- Born: Prince Rupert
- Occupations: anthropologist; professor;

= Charles Menzies (anthropologist) =

Canadian anthropologist

Charles R. Menzies is a Canadian anthropologist and full professor. He is a member of the Gitxaala Nation of northwestern British Columbia and an enrolled member of the Tlingit and Haida Indian Tribes of Alaska.

== Early life and education ==
Menzies was born in Prince Rupert, British Columbia, Canada, as the eldest of three children of Shirley Marie Menzies (née Naud), an elementary school teacher, and Harry Basil Menzies, a commercial fisherman.

Menzies grew up working on his family's commercial fishing boat. As a commercial fisherman Menzies worked in the halibut longline, salmon seining, and herring seining fisheries.

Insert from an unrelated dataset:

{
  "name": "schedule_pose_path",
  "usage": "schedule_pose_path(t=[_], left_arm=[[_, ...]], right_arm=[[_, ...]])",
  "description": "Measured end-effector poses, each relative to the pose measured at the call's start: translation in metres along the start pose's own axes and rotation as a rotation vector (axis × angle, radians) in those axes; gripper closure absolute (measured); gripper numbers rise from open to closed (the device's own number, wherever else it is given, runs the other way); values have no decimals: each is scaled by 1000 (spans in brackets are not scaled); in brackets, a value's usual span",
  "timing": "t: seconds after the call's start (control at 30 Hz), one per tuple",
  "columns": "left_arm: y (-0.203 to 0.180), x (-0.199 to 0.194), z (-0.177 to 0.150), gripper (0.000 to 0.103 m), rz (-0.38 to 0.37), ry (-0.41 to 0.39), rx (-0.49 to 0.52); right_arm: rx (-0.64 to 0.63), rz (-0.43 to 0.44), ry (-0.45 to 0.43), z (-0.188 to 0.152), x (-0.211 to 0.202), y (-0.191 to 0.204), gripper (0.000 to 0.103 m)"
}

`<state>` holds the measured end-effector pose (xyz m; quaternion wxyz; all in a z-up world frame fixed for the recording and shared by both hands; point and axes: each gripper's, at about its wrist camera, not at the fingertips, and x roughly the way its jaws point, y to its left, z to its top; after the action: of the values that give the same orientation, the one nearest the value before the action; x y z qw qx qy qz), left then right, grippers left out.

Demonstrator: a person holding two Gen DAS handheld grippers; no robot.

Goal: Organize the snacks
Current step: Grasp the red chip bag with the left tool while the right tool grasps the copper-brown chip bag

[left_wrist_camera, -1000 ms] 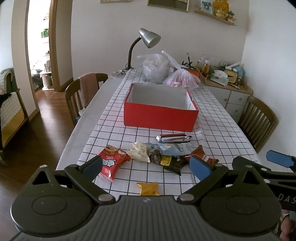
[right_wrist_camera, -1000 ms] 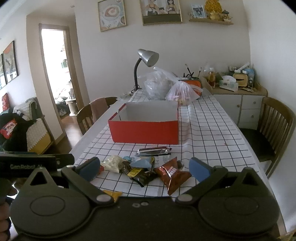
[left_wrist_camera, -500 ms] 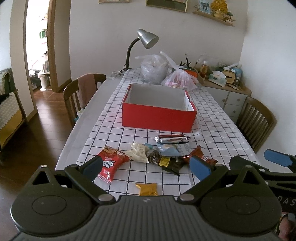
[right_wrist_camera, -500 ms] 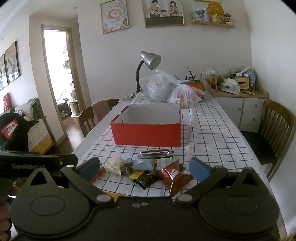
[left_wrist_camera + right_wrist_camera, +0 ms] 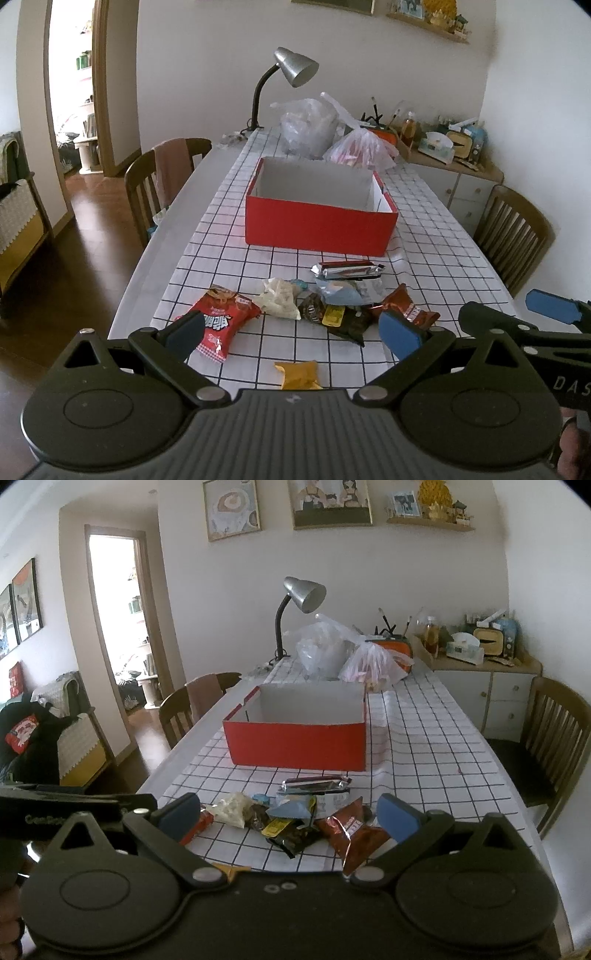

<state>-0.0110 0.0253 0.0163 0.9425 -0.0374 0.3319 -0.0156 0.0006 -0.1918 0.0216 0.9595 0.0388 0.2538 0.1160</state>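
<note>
1. Your left gripper (image 5: 290, 332): blue pads spread wide, nothing between them. It hangs above the near table edge, not touching any snack.
2. Your right gripper (image 5: 290, 812): pads equally wide apart, empty, also held above the near edge. From the left wrist view it sits just to the right of the left one.
3. Inside the left gripper's span: a small yellow packet (image 5: 298, 373) lies alone, closest to you. The red snack bag (image 5: 221, 320) sits by the left pad.
4. Inside the right gripper's span: a brown-red chip bag (image 5: 352, 836) lies near the right pad, and a dark wrapper with a yellow label (image 5: 291, 832) is just left of it.
5. Rest of the pile, touching or overlapping: a white crinkled bag (image 5: 279, 302), a light blue packet (image 5: 341, 293), and a silver and red bar wrapper (image 5: 347, 268) on the far side, nearest the box. There's a small round item in the middle; I can't tell what it is, the view is too blurred.
6. The red box (image 5: 319, 223) stands open beyond the pile, apart from it. All that shows inside is white wall; its floor is hidden from both views.
7. Everything rests on the checked tablecloth (image 5: 436, 258). Behind the box: two plastic bags (image 5: 343, 653) and a desk lamp (image 5: 301, 603). Wooden chairs (image 5: 554, 734) on both sides.
</note>
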Motion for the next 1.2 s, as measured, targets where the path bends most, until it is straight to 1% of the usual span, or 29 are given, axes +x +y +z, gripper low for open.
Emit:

Menzies graduated from Prince Rupert Secondary School in 1980. He studied anthropology and sociology at Simon Fraser University. He has a MA from York University and a PhD from the City University of New York.

== Career ==
Menzies is a full professor in the Department of Anthropology and the Institute of Oceans and Fisheries at the University of British Columbia. His research focuses on the North Coast of BC and Brittany, France. His British Columbia Coast research includes archaeological, ethnographic, and political economic projects.

== Bibliography ==
- Menzies, Charles R. (2016) People of the Saltwater: An Ethnography of Git lax m'oon. Lincoln: University of Nebraska Press.
- Menzies, Charles R. (2011) Red Flags and Lace Coiffes: Identity and Survival in a Breton Village. Toronto: University of Toronto Press.
- Menzies, Charles R. (ed.) (2006) Traditional Ecological Knowledge and Natural Resource Management. Lincoln: University of Nebraska Press.